• **Task prompt**:
What lines of the material below include the string "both"? Copy all of them.

Data provided Start Marker

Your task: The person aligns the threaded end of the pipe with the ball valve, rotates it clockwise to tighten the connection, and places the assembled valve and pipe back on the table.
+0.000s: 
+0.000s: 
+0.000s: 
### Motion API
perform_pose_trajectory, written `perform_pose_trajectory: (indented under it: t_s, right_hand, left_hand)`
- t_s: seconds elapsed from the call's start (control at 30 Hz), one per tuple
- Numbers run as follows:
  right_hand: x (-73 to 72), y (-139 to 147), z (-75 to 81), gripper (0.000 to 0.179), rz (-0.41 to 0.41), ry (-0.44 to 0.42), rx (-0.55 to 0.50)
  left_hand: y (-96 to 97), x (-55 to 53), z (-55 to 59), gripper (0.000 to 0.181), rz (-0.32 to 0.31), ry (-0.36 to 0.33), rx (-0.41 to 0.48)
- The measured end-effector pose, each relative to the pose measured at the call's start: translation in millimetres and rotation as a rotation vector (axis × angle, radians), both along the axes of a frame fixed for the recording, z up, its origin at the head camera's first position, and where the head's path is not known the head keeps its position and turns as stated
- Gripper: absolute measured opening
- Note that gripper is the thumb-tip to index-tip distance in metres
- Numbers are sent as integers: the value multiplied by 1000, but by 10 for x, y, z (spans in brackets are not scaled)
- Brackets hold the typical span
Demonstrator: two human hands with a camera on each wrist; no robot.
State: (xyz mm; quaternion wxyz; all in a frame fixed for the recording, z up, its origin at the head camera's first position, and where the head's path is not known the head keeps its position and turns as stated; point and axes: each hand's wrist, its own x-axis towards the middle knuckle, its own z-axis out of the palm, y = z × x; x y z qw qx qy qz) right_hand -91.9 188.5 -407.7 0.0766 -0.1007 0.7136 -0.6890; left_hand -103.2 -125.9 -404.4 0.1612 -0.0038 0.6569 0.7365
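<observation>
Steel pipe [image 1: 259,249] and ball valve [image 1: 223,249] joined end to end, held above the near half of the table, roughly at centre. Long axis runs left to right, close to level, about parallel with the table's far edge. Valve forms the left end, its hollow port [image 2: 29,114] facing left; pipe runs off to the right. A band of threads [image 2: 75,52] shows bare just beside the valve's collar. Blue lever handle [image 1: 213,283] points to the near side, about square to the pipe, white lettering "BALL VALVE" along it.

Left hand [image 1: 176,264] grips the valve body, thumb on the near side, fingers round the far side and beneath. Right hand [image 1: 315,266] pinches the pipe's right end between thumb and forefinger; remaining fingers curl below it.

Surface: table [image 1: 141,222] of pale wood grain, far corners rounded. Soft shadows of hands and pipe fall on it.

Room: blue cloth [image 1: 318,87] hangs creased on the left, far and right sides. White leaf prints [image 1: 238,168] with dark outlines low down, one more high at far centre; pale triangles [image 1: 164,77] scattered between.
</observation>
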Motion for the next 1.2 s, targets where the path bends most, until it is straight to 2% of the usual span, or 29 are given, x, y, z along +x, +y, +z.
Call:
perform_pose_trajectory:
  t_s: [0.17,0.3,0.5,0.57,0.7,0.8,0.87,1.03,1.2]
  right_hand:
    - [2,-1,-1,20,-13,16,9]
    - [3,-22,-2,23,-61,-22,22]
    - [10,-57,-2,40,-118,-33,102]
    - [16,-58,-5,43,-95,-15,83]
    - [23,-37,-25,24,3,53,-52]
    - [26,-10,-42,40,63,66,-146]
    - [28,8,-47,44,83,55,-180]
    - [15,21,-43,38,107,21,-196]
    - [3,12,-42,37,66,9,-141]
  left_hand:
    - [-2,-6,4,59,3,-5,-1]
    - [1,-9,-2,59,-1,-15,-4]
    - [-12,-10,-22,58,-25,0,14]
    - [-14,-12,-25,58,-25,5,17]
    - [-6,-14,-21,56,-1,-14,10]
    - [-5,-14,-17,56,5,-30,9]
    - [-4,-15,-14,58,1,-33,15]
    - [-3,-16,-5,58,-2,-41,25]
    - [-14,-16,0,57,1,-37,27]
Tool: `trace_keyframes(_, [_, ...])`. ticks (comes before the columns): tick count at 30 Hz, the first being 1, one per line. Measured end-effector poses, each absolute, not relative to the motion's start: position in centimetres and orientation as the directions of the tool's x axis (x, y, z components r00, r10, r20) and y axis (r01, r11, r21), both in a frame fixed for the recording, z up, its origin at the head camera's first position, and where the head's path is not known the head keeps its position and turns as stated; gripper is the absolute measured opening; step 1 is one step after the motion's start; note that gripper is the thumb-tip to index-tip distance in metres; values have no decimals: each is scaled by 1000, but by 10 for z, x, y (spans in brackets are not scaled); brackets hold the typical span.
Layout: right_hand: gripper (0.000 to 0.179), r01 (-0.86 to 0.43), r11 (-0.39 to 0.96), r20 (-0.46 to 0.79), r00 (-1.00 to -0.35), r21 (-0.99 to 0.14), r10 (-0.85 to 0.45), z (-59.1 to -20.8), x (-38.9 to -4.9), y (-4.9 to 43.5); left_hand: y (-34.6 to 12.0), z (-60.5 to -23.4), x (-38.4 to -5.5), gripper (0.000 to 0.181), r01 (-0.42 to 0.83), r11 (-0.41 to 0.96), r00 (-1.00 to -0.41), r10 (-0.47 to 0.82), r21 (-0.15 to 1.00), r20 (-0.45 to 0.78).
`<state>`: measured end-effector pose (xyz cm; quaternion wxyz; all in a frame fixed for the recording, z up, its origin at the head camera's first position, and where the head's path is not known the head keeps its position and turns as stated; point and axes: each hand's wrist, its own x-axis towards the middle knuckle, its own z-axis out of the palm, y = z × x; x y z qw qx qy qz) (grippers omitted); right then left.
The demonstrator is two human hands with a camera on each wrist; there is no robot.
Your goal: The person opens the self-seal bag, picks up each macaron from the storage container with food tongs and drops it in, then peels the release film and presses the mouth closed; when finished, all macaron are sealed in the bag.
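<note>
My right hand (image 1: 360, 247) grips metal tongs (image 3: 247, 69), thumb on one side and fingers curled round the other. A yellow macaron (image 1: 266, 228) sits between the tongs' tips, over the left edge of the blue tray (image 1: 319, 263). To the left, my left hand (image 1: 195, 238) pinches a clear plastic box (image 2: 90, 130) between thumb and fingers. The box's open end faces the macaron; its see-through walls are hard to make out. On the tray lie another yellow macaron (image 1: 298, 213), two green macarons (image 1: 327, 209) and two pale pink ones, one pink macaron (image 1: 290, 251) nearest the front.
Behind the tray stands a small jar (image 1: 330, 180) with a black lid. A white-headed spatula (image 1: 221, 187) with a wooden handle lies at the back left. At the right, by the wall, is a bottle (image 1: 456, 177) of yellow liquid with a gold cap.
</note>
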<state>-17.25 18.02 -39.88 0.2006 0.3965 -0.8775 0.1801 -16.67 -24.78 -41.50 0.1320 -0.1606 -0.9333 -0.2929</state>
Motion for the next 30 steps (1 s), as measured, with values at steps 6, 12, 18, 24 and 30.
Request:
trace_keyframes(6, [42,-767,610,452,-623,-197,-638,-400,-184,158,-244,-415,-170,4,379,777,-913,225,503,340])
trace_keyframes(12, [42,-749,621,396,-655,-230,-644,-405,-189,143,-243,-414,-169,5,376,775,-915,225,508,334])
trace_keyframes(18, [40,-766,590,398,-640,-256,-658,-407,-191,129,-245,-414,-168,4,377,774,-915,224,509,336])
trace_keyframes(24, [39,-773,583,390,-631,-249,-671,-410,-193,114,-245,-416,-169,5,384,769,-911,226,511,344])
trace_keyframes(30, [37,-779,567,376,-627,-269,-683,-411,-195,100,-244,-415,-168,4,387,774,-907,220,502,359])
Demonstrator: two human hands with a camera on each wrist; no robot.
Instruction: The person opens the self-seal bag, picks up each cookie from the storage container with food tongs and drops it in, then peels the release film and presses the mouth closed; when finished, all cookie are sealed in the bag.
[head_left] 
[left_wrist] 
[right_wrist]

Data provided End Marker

• **Task result**:
- The measured end-effector pose, each relative to the pose measured at the call's start: translation in millimetres and rotation as a rotation vector (axis × angle, radians), both along the axes of a frame fixed for the recording, z up, its origin at the head camera's first position, and where the head's path is not known the head keeps its position and turns as stated
Tool: `trace_keyframes(_, [_, ...])`. ticks (comes before the columns): tick count at 30 Hz, the first being 1, one per line. Measured end-effector poses, each absolute, not relative to the motion's start: position in centimetres and orientation as the directions of the tool's x axis (x, y, z components r00, r10, r20) and y axis (r01, r11, r21), both in a frame fixed for the recording, z up, its origin at the head camera's first position, and where the head's path is not known the head keeps its position and turns as stated; gripper is the absolute measured opening; step 1 is one step after the motion's start; note that gripper is the thumb-tip to index-tip distance in metres; values have no decimals: each is scaled by 1000, but by 10 for z, x, y (spans in brackets are not scaled); brackets hold the typical span.

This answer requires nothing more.